[Provided material — start]
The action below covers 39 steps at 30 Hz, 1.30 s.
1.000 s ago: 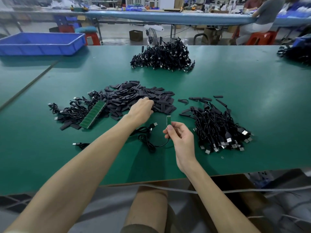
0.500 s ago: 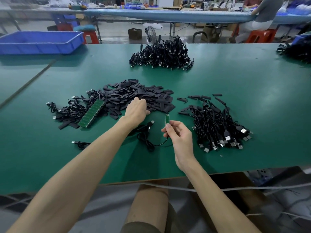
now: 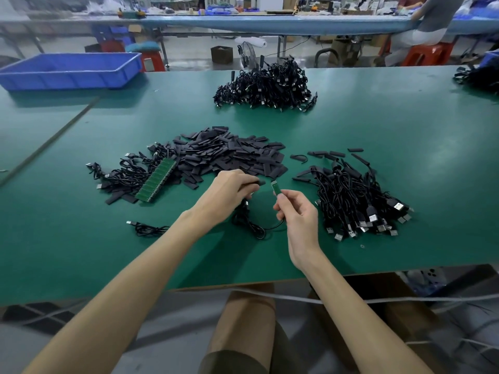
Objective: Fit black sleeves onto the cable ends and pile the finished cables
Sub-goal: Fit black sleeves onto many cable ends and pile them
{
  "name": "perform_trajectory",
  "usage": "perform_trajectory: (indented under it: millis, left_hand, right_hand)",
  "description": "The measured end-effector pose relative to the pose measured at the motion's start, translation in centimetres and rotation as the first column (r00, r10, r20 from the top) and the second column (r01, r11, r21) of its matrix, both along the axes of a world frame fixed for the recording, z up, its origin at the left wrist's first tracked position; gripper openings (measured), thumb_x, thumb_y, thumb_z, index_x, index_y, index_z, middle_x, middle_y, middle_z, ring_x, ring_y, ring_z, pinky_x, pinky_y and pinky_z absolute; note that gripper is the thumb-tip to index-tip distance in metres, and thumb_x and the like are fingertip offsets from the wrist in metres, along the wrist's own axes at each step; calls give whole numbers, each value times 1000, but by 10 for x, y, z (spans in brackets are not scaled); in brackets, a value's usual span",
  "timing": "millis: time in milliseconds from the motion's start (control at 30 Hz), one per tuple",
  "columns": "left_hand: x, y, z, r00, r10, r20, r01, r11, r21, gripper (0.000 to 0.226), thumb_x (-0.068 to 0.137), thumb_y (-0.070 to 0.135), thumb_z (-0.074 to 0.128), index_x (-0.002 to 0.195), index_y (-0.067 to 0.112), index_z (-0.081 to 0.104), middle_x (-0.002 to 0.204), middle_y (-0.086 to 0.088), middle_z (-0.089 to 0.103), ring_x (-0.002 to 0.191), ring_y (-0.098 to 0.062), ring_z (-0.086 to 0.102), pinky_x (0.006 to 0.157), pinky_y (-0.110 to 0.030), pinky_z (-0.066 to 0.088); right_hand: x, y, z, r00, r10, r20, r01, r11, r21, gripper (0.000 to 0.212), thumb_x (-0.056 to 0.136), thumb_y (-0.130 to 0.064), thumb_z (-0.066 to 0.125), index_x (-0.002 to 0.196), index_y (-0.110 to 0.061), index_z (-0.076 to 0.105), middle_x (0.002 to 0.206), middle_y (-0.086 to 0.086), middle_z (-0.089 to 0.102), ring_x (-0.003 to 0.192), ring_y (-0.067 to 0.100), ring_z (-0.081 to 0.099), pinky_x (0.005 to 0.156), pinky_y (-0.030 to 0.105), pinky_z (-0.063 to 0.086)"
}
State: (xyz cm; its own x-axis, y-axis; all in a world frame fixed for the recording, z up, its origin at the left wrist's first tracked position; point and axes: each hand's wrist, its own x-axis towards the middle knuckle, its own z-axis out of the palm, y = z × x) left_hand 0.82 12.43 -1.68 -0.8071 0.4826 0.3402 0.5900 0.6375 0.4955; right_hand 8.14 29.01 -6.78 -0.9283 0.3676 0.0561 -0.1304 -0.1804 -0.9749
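My right hand (image 3: 298, 214) pinches a black cable (image 3: 251, 224) just below its small green board end (image 3: 275, 186), which points up and to the left. My left hand (image 3: 229, 191) pinches one black sleeve (image 3: 258, 182) a short gap to the left of that board end. The loose sleeves lie in a heap (image 3: 229, 155) just beyond both hands. A pile of cables with USB plugs (image 3: 356, 201) sits to the right. A larger cable pile (image 3: 266, 86) lies far across the green table (image 3: 405, 136).
A green strip of joined boards (image 3: 156, 180) lies on a tangle of cables (image 3: 129, 175) at the left. One single cable (image 3: 147, 228) lies near the front left. A blue bin (image 3: 71, 70) stands at the back left. Another person sits at the far right bench.
My left hand has drawn back from the sleeve heap with one sleeve and come close to the board end. My right hand has stayed nearly still.
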Motion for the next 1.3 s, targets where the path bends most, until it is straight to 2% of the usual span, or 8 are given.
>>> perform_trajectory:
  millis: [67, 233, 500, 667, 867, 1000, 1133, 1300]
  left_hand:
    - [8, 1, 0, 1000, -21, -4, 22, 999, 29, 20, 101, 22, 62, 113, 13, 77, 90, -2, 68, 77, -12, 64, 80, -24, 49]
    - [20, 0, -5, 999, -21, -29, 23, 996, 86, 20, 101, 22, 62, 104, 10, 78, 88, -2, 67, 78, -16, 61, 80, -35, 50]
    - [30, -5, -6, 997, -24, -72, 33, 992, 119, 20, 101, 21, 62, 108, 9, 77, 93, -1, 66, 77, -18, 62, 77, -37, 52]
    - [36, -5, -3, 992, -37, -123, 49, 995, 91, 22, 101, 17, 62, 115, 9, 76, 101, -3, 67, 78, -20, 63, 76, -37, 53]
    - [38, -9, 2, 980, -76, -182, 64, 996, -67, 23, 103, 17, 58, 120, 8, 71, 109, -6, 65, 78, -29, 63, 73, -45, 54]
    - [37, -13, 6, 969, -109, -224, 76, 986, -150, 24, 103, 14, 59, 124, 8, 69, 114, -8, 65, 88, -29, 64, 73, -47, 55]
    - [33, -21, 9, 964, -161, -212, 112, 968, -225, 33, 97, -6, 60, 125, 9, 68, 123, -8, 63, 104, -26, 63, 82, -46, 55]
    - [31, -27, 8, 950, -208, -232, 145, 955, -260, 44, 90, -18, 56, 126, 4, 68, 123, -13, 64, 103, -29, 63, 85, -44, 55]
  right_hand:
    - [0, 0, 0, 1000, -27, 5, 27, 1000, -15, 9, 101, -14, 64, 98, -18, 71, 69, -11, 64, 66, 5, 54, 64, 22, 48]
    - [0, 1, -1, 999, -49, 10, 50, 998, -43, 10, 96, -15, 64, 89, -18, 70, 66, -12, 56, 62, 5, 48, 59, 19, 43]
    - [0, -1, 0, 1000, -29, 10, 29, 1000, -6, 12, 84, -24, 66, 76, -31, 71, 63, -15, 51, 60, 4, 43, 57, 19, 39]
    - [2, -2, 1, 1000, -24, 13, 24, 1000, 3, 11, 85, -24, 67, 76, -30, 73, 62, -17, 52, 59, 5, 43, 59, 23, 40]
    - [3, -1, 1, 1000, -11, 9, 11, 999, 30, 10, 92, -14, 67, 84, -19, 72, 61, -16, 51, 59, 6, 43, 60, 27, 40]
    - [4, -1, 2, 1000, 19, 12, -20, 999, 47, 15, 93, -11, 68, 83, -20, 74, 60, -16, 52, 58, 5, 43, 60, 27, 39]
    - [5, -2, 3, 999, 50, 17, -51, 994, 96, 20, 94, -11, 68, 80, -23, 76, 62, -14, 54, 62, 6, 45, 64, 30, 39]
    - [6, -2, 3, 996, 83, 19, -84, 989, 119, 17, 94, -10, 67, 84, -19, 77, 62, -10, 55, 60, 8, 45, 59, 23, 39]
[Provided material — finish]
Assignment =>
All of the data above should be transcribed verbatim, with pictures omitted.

Task result =>
The action below covers 39 steps at 30 Hz, 1.30 s.
1.000 s ago: 
0.500 s ago: 
now: 
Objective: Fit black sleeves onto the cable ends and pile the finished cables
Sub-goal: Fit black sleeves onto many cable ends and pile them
{
  "name": "perform_trajectory",
  "usage": "perform_trajectory: (indented under it: millis, left_hand, right_hand)",
  "description": "The measured end-effector pose relative to the pose measured at the motion's start, translation in centimetres and rotation as the first column (r00, r10, r20 from the top) and the second column (r01, r11, r21) of its matrix, both along the axes of a world frame fixed for the recording, z up, its origin at the left wrist's first tracked position; gripper openings (measured), thumb_x, thumb_y, thumb_z, index_x, index_y, index_z, middle_x, middle_y, middle_z, ring_x, ring_y, ring_z, pinky_x, pinky_y and pinky_z absolute; note that gripper is the thumb-tip to index-tip distance in metres, and thumb_x and the like are fingertip offsets from the wrist in metres, along the wrist's own axes at each step; calls give whole numbers, each value times 1000, but by 10 for x, y, z (spans in brackets are not scaled); in brackets, a value's usual span",
  "timing": "millis: time in milliseconds from the motion's start (control at 30 Hz), one per tuple",
  "columns": "left_hand: x, y, z, r00, r10, r20, r01, r11, r21, gripper (0.000 to 0.226), thumb_x (-0.068 to 0.137), thumb_y (-0.070 to 0.135), thumb_z (-0.074 to 0.128), index_x (-0.002 to 0.195), index_y (-0.067 to 0.112), index_z (-0.081 to 0.104), middle_x (-0.002 to 0.204), middle_y (-0.086 to 0.088), middle_z (-0.089 to 0.103), ring_x (-0.002 to 0.191), ring_y (-0.098 to 0.062), ring_z (-0.086 to 0.102), pinky_x (0.006 to 0.157), pinky_y (-0.110 to 0.030), pinky_z (-0.066 to 0.088); right_hand: x, y, z, r00, r10, r20, r01, r11, r21, gripper (0.000 to 0.212), thumb_x (-0.056 to 0.136), thumb_y (-0.130 to 0.064), thumb_z (-0.066 to 0.125), index_x (-0.002 to 0.196), index_y (-0.110 to 0.061), index_z (-0.076 to 0.105), middle_x (0.002 to 0.206), middle_y (-0.086 to 0.086), middle_z (-0.089 to 0.102), ring_x (-0.003 to 0.192), ring_y (-0.067 to 0.100), ring_z (-0.081 to 0.099), pinky_x (0.005 to 0.156), pinky_y (-0.030 to 0.105), pinky_z (-0.063 to 0.086)"
}
State: (xyz cm; its own x-axis, y-axis; all in a world frame fixed for the recording, z up, its origin at the left wrist's first tracked position; point and axes: each hand's wrist, its own x-axis towards the middle knuckle, its own z-axis out of the palm, y = z × x) left_hand 0.82 12.43 -1.68 -0.8071 0.4826 0.3402 0.5900 0.6375 0.4955; right_hand 8.14 29.01 -6.78 -0.9283 0.3676 0.0561 -0.1304 -0.1804 -0.9749
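My right hand (image 3: 298, 214) pinches a black cable (image 3: 251, 224) just below its small green board end (image 3: 275, 186), which points up and to the left. My left hand (image 3: 229, 191) pinches one black sleeve (image 3: 258, 182) a short gap to the left of that board end. The loose sleeves lie in a heap (image 3: 229, 155) just beyond both hands. A pile of cables with USB plugs (image 3: 356, 201) sits to the right. A larger cable pile (image 3: 266, 86) lies far across the green table (image 3: 405, 136).
A green strip of joined boards (image 3: 156, 180) lies on a tangle of cables (image 3: 129, 175) at the left. One single cable (image 3: 147, 228) lies near the front left. A blue bin (image 3: 71, 70) stands at the back left. Another person sits at the far right bench.
My left hand has drawn back from the sleeve heap with one sleeve and come close to the board end. My right hand has stayed nearly still.
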Motion for the next 1.3 s, targets where the path bends most, until it is straight to 2% of the usual span, or 8 are given.
>>> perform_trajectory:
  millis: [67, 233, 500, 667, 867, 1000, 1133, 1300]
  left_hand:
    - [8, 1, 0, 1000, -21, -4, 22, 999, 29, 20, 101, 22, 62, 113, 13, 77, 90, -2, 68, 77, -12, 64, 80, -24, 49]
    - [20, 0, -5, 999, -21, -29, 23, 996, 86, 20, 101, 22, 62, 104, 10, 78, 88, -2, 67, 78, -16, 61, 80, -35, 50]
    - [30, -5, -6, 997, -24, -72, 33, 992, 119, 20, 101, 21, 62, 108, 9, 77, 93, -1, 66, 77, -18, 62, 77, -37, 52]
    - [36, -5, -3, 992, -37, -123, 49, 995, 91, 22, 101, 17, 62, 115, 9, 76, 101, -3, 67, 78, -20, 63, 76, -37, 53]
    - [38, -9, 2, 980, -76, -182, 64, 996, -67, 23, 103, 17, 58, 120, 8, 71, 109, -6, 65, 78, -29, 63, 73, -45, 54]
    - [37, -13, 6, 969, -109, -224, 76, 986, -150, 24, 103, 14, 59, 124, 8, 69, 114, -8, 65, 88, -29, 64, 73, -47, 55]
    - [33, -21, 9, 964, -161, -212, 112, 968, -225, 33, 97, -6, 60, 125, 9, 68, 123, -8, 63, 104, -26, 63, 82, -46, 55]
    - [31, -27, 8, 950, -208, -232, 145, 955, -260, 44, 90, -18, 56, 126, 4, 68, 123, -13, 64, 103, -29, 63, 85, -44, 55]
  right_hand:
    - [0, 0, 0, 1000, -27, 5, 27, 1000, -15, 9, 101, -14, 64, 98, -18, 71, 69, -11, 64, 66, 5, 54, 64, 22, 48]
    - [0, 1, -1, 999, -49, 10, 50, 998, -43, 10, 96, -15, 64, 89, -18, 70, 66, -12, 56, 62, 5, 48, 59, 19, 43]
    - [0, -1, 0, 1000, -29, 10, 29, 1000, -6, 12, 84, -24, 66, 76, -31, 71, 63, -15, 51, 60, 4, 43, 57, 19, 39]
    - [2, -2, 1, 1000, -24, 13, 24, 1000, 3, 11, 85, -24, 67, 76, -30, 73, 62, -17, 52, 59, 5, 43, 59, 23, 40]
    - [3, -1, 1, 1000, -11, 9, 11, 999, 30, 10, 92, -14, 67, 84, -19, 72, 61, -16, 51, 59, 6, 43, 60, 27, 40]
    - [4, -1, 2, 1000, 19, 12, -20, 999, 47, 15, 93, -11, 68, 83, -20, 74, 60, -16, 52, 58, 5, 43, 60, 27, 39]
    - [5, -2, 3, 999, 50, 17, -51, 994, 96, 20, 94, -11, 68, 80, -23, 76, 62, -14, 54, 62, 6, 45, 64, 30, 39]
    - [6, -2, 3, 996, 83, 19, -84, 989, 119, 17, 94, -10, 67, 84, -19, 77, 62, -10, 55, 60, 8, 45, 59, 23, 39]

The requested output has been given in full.